Implement Cache and Rotate Matrix
Company: Amazon
Role: Software Engineer
Category: Coding & Algorithms
Difficulty: medium
Interview Round: Onsite
Quick Answer: This two-part question evaluates competency in data structure design and in-place array manipulation, specifically the ability to implement an LRU cache with O(1)-average operations (including recency management, updates, and evictions) and to rotate an n x n matrix 90 degrees clockwise in place without extra space.
Part 1: Implement an LRU Cache
Constraints
- 1 <= capacity <= 100000
- 1 <= len(operations) <= 200000
- -10^9 <= key, value <= 10^9
- Average time complexity for both get and put should be O(1)
Examples
Input: (2, [('put', 1, 1), ('put', 2, 2), ('get', 1), ('put', 3, 3), ('get', 2), ('put', 4, 4), ('get', 1), ('get', 3), ('get', 4)])
Expected Output: [None, None, 1, None, -1, None, -1, 3, 4]

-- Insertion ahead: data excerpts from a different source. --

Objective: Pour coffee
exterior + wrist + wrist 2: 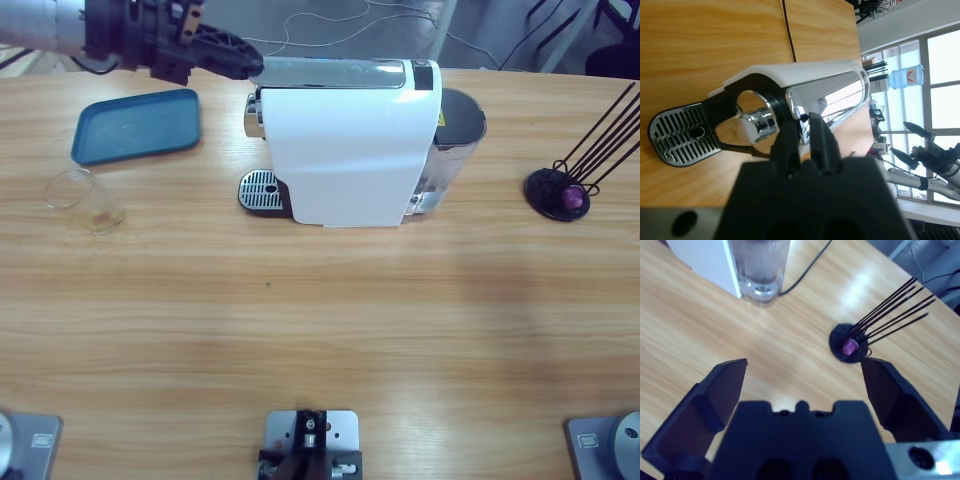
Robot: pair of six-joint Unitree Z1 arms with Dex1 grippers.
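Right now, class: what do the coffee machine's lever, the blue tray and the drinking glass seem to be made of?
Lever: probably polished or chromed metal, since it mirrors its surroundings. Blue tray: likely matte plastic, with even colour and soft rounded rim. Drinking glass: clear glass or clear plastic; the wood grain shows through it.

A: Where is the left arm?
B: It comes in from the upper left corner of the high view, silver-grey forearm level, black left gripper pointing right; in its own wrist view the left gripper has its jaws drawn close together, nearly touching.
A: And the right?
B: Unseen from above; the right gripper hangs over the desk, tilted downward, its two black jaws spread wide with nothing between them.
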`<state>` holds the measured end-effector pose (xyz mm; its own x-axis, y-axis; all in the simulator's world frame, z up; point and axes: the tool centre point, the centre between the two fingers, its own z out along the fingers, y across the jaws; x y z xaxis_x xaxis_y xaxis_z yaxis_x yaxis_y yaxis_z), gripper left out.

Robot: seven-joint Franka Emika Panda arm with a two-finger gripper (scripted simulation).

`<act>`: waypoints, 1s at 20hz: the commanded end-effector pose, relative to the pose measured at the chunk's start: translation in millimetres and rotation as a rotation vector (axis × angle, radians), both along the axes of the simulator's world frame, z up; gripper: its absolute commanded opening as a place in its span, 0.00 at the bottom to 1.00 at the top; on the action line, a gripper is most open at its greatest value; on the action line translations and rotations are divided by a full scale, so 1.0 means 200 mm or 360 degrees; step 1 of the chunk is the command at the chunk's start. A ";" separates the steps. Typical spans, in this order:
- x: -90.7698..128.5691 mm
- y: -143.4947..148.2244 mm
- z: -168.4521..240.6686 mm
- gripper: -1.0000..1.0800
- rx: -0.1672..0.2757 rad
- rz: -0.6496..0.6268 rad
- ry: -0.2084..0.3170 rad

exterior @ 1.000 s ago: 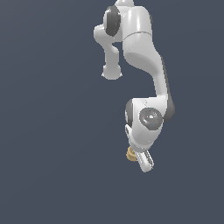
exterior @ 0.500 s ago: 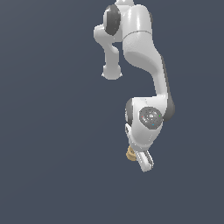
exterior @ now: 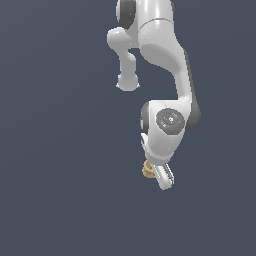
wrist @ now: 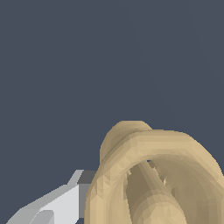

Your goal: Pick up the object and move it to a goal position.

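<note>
- While I read the exterior view, the arm (exterior: 170,75) hangs folded down from the top of frame, wrist pointed low, with the gripper (exterior: 161,176) at its lowest end.
- Object (exterior: 148,170): tan, stubby, sitting right against the gripper, on the exterior view's left of the white finger (exterior: 165,177). Only a sliver of it shows past the hand.
- Wrist view: the object (wrist: 153,175) fills the near field, rim and central knob facing the camera, very close. One white finger (wrist: 57,203) lies touching or just beside its rim. I see no second finger.
- Gripper state: I cannot tell whether the jaws are pressed on the object or only flanking it; the contact faces are hidden in both views.
- Why held so, my reading: the object sits this close to the camera because it lies between the fingers, which fits a grasp in hand or just made.
- Surroundings: flat dark grey-blue all around the object, no table edge, no shadow line, no goal marker that I can find.
- Obstructions: nothing else shows near the object.
- Caution: with no ground cue I cannot judge whether the object is lifted or resting.
</note>
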<state>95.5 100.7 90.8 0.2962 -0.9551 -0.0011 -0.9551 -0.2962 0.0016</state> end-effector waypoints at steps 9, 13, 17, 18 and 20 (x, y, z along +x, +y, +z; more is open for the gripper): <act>-0.15 -0.14 0.46 0.00 0.0003 -0.0001 -0.0002; -0.22 -0.21 0.67 0.00 0.0003 -0.0001 -0.0002; -0.29 -0.28 0.88 0.00 0.0004 -0.0002 -0.0002; -0.31 -0.30 0.94 0.00 0.0004 -0.0002 -0.0002; -0.34 -0.33 1.04 0.00 0.0003 -0.0002 -0.0002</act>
<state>33.5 39.9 282.7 0.2946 -0.9556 -0.0026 -0.9556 -0.2946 -0.0006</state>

Explanation: After get(1), key 1 becomes most recent. Putting key 3 evicts key 2. Putting key 4 later evicts key 1.
Input: (2, [('put', 1, 1), ('put', 2, 2), ('put', 1, 10), ('put', 3, 3), ('get', 1), ('get', 2), ('get', 3)])

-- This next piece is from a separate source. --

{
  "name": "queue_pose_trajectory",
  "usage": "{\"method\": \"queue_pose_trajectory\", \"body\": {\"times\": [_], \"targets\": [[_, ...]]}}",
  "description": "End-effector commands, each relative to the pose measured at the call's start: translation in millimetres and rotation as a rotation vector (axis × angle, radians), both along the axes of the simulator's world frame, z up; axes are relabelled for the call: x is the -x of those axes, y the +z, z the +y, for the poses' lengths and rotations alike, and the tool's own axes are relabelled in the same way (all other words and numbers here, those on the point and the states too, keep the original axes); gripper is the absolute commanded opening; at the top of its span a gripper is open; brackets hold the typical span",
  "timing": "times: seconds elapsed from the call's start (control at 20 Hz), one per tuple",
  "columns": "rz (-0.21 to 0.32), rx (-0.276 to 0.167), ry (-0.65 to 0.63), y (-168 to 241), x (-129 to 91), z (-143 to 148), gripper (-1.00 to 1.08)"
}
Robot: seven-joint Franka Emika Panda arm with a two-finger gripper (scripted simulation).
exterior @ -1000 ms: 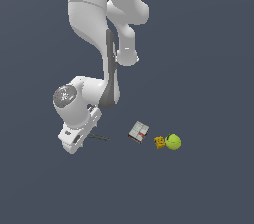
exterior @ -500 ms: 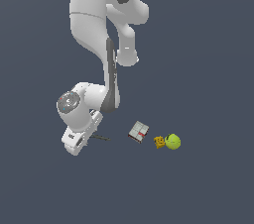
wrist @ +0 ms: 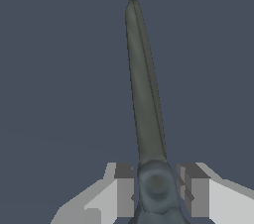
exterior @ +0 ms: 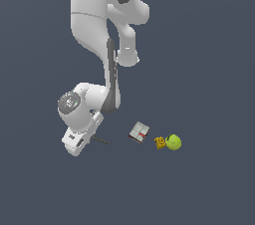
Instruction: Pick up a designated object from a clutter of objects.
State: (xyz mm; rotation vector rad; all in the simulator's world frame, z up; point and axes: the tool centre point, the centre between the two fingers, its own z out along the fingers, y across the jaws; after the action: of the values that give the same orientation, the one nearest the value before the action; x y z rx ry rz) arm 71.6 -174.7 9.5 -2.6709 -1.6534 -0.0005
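Note:
The designated object is the slender dark grey scissors-like tool (wrist: 146,99). It lies flat on the floor. In the exterior view only its thin shaft (exterior: 101,141) shows, sticking out from under my hand toward the exterior view's right. My gripper (wrist: 156,188) is low over the tool's pivot end, with one finger close against each side of it. In the exterior view the gripper (exterior: 79,145) is down at floor level. The tan-orange loop is hidden under my hand. The blue cup is out of view.
A white-and-red flat box (exterior: 139,132) lies to the exterior view's right of the tool's tip. A tiny yellow piece (exterior: 160,142) and a yellow-green ball (exterior: 174,142) lie together beyond the box. My white arm (exterior: 99,45) rises above the gripper.
My hand has sunk slightly lower over the tool's end. The box, yellow piece and ball have not moved.

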Motion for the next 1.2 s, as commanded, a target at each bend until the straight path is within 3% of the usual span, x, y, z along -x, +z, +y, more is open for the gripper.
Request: {"method": "queue_pose_trajectory", "body": {"times": [0.0, 0.6, 1.15], "targets": [[0.0, 0.0, 0.0, 0.3, 0.1, -0.2, -1.0], [0.0, 0.0, 0.0, 44.2, 5.4, 6.1, -1.0], [0.0, 0.0, -0.001, 155.6, 18.1, 21.6, -1.0]]}}
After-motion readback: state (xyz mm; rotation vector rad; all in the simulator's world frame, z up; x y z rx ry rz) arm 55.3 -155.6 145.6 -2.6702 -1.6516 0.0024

Expected Output: [None, None, None, None, 10, -1, 3]
Explanation: Updating key 1 changes its value and makes it most recent, so key 2 is evicted when key 3 is inserted.
Input: (1, [('put', 1, 1), ('get', 1), ('put', 2, 2), ('get', 1), ('get', 2)])
Expected Output: [None, 1, None, -1, 2]
Explanation: With capacity 1, inserting key 2 evicts key 1 immediately.
Input: (2, [('get', 5)])
Expected Output: [-1]
Explanation: Edge case: getting a missing key from an empty cache returns -1.
Hints
- A hash map gives fast access to nodes by key, but you still need a way to update recency quickly.
- A doubly linked list with dummy head/tail nodes makes removal and insertion of recently used items easier.
Part 2: Rotate a Square Matrix
Constraints
- 0 <= n <= 200
- matrix is square: len(matrix[i]) == n for all valid i
- -10^9 <= matrix[i][j] <= 10^9
- Do not allocate another n x n matrix
Examples
Input: ([[1, 2, 3], [4, 5, 6], [7, 8, 9]],)
Expected Output: [[7, 4, 1], [8, 5, 2], [9, 6, 3]]
Explanation: This is the standard 3x3 clockwise rotation example.
Input: ([[5, 1, 9, 11], [2, 4, 8, 10], [13, 3, 6, 7], [15, 14, 12, 16]],)
Expected Output: [[15, 13, 2, 5], [14, 3, 4, 1], [12, 6, 8, 9], [16, 7, 10, 11]]
Explanation: A 4x4 example showing the same in-place transformation on a larger matrix.
Input: ([[42]],)
Expected Output: [[42]]
Explanation: Edge case: a 1x1 matrix stays the same after rotation.
Input: ([],)
Expected Output: []
Explanation: Edge case: an empty matrix should be returned unchanged.
Hints
- A clockwise rotation can be broken into two in-place steps: transpose the matrix, then reverse each row.
- If you transpose in place, only swap entries above the main diagonal to avoid undoing work.